May 23, 2006 Host: Anne O'Dell Guest: Charisse Dengler
Anne and Charisse discuss the pitfalls of the single holder rule for student loans. Duration: 00:04:29
Anne: Hello, I am Anne Odell, and you are listening to Radio JD. The single holder rule for student loans is a little-enforced regulation that has drawn a great deal of criticism in recent months. This rule drastically limits options for education borrowers, and many students are upset about it. Today we are joined by journalist Charisse Dengler, who has been following the recent developments on the single holder rule.
Anne: Charisse, can you tell us a little bit about the role and how it's enforced?
Charisse: Sure. The single holder role is role that states that if all of a student's loans are with one lender, then the student has to consolidate with that lender. It's a rule that basically eliminates competition between loan companies. However, at the moment, there are several ways that the students are getting around the single holder rule. For example, if a student can prove that he has been unable to consolidate his student loans with income-sensitive repayment terms, then he would be free to chose a different lender to consolidate with. Or, another example is that if a student is still in school, he can apply for a Stafford loan from a different lender and if he gets approved for it, he is free from the single holder rule because he has more than one lender; and these are only a couple of the loop holes in the rule. But with recent debates over the Deficit Reduction Act and Higher Education Act, students, parents, and educators have begun to join together in attacking rules like the single holder rule that are not beneficial to students, and student loan companies are fighting back, not only to keep it but to have it enforced more strictly.
Anne: This kind of thing sounds like it would be helpful to some people in the financial aid process. Have you found that the rule helps financial aid administrators at all?
Charisse: Actually, even though you might think the single holder rule would simplify the job of financial aid administrators, most administrators are on the side of the students and parents and are in favor of doing away with the rule.
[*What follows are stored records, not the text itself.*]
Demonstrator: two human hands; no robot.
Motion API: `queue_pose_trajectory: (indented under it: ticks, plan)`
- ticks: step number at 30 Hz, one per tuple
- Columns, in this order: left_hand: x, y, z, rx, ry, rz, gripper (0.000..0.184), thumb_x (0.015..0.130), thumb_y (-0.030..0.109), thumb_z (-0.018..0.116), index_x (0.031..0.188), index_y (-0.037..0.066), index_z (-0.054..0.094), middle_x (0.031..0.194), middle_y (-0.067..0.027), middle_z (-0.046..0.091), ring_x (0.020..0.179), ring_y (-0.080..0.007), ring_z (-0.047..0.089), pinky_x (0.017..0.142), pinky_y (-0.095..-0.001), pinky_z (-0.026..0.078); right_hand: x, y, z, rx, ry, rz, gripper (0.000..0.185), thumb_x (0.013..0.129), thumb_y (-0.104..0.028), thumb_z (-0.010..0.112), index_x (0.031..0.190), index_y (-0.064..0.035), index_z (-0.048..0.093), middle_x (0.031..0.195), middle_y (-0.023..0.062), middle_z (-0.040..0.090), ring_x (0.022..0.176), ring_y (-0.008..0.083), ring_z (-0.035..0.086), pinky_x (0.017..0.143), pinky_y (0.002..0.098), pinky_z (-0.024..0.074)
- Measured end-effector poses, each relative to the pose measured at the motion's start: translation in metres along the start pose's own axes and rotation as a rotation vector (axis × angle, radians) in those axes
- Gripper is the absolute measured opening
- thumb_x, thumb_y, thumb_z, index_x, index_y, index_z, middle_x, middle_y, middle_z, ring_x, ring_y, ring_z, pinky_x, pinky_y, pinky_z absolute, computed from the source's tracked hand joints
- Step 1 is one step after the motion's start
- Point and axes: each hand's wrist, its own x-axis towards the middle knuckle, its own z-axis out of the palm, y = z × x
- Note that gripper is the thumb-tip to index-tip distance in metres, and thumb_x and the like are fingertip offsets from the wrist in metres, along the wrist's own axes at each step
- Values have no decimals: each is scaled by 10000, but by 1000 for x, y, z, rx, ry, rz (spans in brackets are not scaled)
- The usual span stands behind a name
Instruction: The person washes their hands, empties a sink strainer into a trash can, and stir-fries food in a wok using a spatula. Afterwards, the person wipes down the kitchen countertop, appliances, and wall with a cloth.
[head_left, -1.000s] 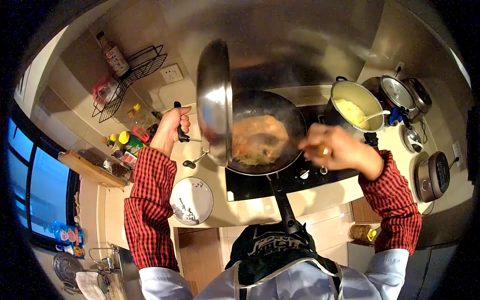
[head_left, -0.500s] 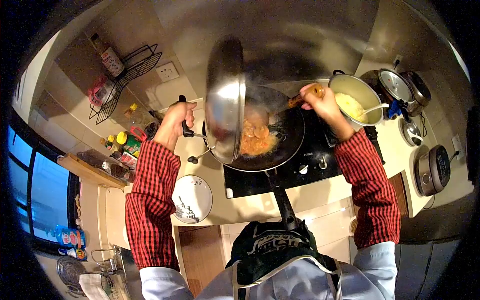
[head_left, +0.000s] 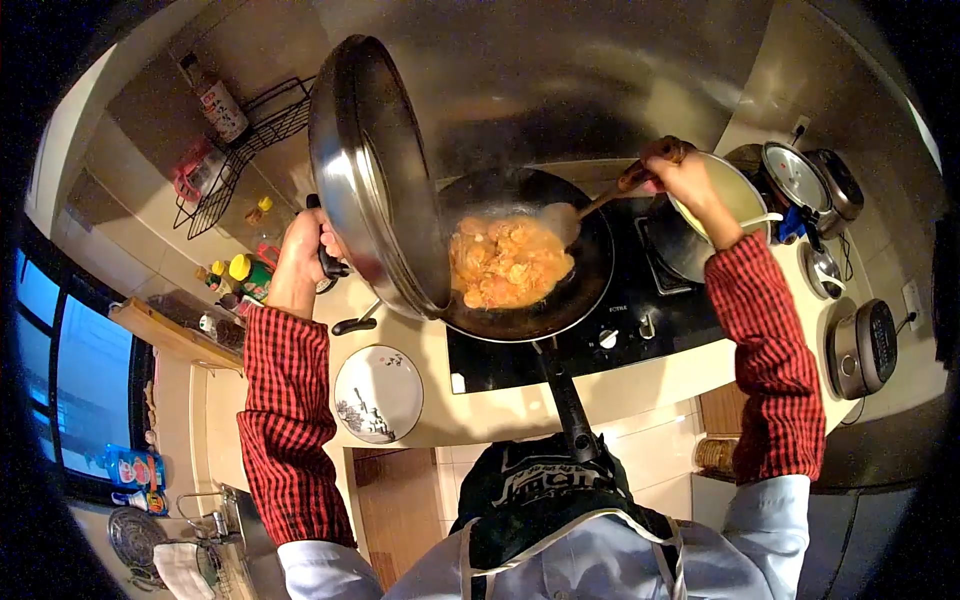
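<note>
My left hand point(head_left: 305, 252) is closed round the black handle of a large metal pan lid point(head_left: 360, 200), held tilted on edge over the left side of a dark wok point(head_left: 592, 270). In the wok lies orange, saucy food in chunks point(head_left: 510, 262), with a little steam above. My right hand point(head_left: 690, 185) grips the handle end of a wooden spatula point(head_left: 603, 197). The spatula's blade rests in the wok, by the upper right edge of the food. Part of the wok's left rim is hidden behind the lid.
A black gas stove point(head_left: 630, 345) carries the wok and, at the right, a pot point(head_left: 690, 250) with a white ladle. A white plate point(head_left: 385, 400) sits on the left counter near bottles point(head_left: 250, 275). A rice cooker point(head_left: 865, 345) stands far right.
The lid has moved left and opened further toward me, uncovering more food. My right hand has shifted right with the spatula, whose blade has moved to the right side of the food.
</note>
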Motion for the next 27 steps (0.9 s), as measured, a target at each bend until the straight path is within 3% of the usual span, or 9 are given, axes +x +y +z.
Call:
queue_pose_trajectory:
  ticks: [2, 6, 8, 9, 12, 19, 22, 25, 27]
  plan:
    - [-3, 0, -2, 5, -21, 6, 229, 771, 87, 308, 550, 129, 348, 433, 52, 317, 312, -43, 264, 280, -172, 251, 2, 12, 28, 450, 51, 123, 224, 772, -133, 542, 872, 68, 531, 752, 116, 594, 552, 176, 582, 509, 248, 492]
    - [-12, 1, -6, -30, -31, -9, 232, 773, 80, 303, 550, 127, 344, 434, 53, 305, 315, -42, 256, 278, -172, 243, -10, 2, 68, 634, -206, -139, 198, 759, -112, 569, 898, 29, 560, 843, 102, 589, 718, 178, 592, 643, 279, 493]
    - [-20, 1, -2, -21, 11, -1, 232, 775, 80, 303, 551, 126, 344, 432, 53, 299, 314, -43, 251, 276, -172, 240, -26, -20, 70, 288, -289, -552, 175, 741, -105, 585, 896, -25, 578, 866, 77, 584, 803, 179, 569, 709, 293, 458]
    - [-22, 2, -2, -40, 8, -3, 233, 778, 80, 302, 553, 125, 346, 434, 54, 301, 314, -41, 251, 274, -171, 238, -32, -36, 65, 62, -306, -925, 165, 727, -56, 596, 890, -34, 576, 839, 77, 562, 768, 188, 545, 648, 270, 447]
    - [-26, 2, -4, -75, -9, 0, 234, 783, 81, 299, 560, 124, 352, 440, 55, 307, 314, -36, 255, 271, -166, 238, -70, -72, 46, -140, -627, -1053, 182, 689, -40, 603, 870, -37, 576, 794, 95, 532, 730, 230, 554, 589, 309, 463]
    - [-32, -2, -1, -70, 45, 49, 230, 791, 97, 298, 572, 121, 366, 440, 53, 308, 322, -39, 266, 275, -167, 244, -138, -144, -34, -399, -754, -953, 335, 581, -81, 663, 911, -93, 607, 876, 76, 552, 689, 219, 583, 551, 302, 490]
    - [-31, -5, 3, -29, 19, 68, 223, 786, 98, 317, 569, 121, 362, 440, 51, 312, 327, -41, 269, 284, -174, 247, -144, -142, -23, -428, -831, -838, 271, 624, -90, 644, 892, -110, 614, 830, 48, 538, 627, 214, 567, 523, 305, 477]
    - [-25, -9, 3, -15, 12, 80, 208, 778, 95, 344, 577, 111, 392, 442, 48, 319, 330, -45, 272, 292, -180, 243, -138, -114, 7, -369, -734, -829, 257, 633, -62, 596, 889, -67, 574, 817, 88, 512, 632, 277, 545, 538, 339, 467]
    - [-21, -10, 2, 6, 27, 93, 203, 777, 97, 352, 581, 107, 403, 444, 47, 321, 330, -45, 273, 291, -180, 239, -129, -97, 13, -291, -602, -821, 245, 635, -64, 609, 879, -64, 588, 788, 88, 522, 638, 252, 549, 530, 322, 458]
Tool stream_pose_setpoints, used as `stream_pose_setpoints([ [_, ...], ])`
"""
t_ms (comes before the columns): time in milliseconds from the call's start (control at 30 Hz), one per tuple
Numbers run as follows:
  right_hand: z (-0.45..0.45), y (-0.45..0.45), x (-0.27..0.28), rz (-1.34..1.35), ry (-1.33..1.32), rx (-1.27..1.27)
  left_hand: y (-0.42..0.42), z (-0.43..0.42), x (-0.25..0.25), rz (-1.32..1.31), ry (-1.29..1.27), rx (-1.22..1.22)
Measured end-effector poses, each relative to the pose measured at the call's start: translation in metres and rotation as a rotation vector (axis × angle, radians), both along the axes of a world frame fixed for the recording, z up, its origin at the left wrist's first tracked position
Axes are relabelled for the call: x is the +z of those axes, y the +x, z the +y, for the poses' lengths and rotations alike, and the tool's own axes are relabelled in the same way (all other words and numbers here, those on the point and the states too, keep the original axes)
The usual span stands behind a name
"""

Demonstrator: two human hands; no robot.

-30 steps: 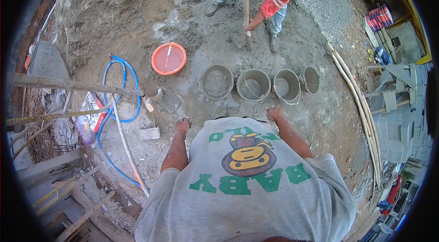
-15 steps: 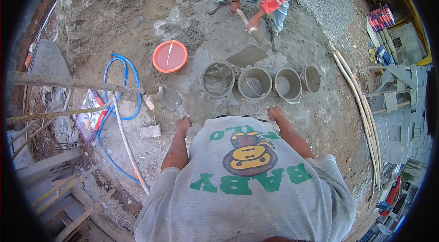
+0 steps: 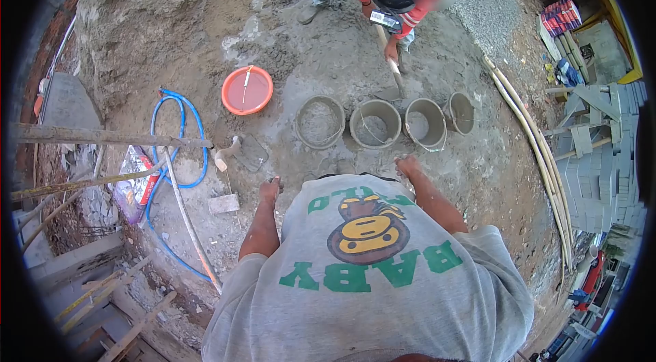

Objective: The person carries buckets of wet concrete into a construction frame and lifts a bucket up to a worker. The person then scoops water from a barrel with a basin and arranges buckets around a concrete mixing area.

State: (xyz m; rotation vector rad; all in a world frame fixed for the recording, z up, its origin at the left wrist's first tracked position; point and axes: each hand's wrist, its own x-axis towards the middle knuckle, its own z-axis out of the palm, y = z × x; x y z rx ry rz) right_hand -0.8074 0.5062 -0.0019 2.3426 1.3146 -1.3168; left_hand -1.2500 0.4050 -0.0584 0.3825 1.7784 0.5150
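My left hand (image 3: pixel 271 189) hangs loosely curled beside my grey shirt, touching nothing that I can see. On the other side, my right hand (image 3: pixel 408 166) is held low with its fingers partly apart, empty, just short of the row of buckets. Nearest to it are a bucket with a wire handle (image 3: pixel 426 123) and a bucket holding grey mortar (image 3: pixel 375 124). Left of these stands a bucket filled close to its rim (image 3: pixel 320 122); a smaller bucket (image 3: pixel 460 114) leans at the right end. Behind the row, a co-worker in red grips a shovel (image 3: pixel 392 75), its blade down by the buckets.
An orange basin (image 3: pixel 247 90) of murky water stands left of the buckets. A blue hose (image 3: pixel 154 215), wooden poles (image 3: pixel 113 136) and a block (image 3: pixel 223 203) lie on my left. Long poles (image 3: pixel 533 136) edge the right side, near a gravel heap (image 3: pixel 482 3).
The co-worker has bent lower and moved the shovel blade right and down behind the buckets. Mortar in the left bucket looks fuller. My hands have barely moved.
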Motion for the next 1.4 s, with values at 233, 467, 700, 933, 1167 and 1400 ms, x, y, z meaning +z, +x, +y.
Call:
stream_pose_setpoints([
  [233, -0.001, 0.002, -0.005, -0.024, 0.036, 0.037, 0.003, 0.005, 0.003, 0.01, 0.006, 0.02],
  [467, -0.005, 0.01, -0.026, -0.011, 0.138, 0.118, 0.005, 0.006, 0.01, 0.017, 0.011, 0.023],
  [700, -0.001, 0.001, -0.003, 0.04, 0.046, -0.025, 0.011, 0.011, 0.022, 0.011, 0.053, 0.1],
  [933, -0.008, 0.01, -0.026, -0.038, 0.086, 0.023, 0.01, 0.01, 0.024, 0.025, 0.037, 0.071],
  [1167, -0.015, 0.016, -0.042, -0.076, 0.059, 0.066, 0.007, 0.007, 0.018, 0.034, 0.062, 0.058],
  [1400, -0.014, -0.004, 0.013, -0.109, -0.029, 0.151, 0.002, 0.001, 0.005, 0.03, 0.001, -0.009],
])
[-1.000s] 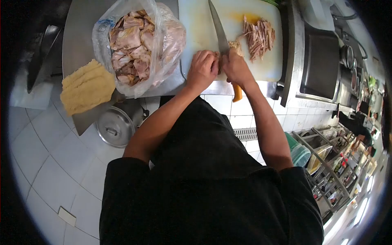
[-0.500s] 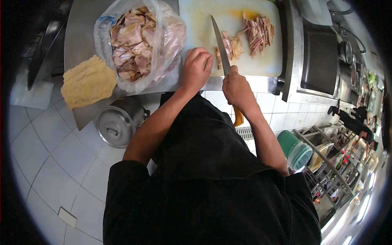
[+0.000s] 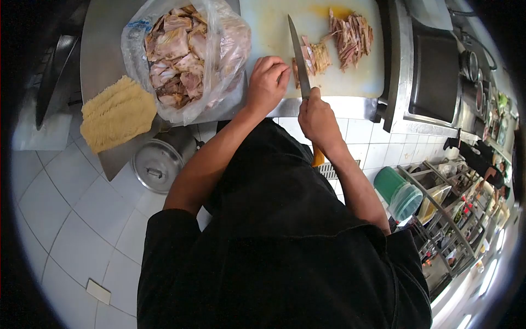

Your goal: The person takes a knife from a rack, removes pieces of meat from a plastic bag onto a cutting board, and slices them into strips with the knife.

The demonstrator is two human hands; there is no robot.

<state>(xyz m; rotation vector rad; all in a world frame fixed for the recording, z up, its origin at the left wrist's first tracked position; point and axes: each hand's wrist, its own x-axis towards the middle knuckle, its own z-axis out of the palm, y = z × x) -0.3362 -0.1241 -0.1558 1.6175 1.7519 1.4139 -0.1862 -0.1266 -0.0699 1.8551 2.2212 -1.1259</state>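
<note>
My right hand (image 3: pixel 319 116) is wrapped round a long kitchen knife (image 3: pixel 298 57), its blade pointing away from me over the white cutting board (image 3: pixel 268 27). The knife's yellow-orange handle end shows below the fist. Just left of the blade, my left hand (image 3: pixel 267 82) is curled, fingers bent together, over the board's near edge; whatever lies under its fingertips is hidden. Close to the blade's right side lie partly cut slices of cooked meat (image 3: pixel 316 57), with a thin strip on its left. Farther right sits a heap of meat strips (image 3: pixel 352 41).
A clear plastic bag (image 3: pixel 230 55) full of meat chunks (image 3: pixel 172 46) stands left of the board. A tan folded cloth (image 3: pixel 118 114) hangs over the counter corner. Below are a lidded metal pot (image 3: pixel 158 164) and a green bucket (image 3: pixel 390 183). A metal sink (image 3: pixel 435 71) adjoins at right.
The view has shifted slightly. The knife and both hands keep nearly the same places beside the meat, the blade a little more upright. The cut slices beside it have spread slightly.
</note>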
I would say that this is probably because the financial aid administrators mostly serve the students. So when the students are not happy with their loans and their loan companies, it makes the administrators' jobs even harder.
Anne: Now, I know that some companies do stand to benefit a great deal from the enforcement of the single holder role. Can you tell us more about this?
Charisse: Sure. There are large loan companies such as Sallie Mae that do stand to gain a lot if the rule is enforced strictly. Sallie Mae, for example, is the largest student loan lender in America and the second most profitable company in America. However, the main reason that they hold both of these positions is because the single holder rule eliminates their competition. Sallie Mae, for example, currently holds around 127 billion dollars in student loans for 9 million borrower. If you think about those figures, it's easy to see understand why companies such as Sallie Mae want the single holder rule enforced because it ensures that their 9 million borrowers will be locked in for the long run, and in fact, Sallie Mae has been lobbying heavily for the enforcement of the single holder rule and has even been known to contribute hundreds of thousands of dollars to influential government leaders who are in support of anti-consolidation and single holder legislation.
Anne: Ok, so why are students upset about this rule being enforced?
Charisse: Well, students are mainly upset because whenever competition between lenders is prohibited, they are the ones that suffer. It's competition that keeps prices down; so without competition, students and their families are suffering financially. And at a recent Sallie Mae seminar in Los Angeles, there were students who were there who were protesting the rule, saying that they wanted to make sure that other students across the country were aware of it because many times, loan companies will lure students in without telling them the full benefits and the down falls of consolidation and they want to make sure that students know about what they're getting into before they go into it. And the single holder rule, if it is enforced, will end up costing students a large amount of money over the life of their loans since they will be unable to consolidate with lenders who are offering lower rates, and if they don't know what they are getting into when they go into it, it could also cause a lot of stress and headaches for them and their families, as well.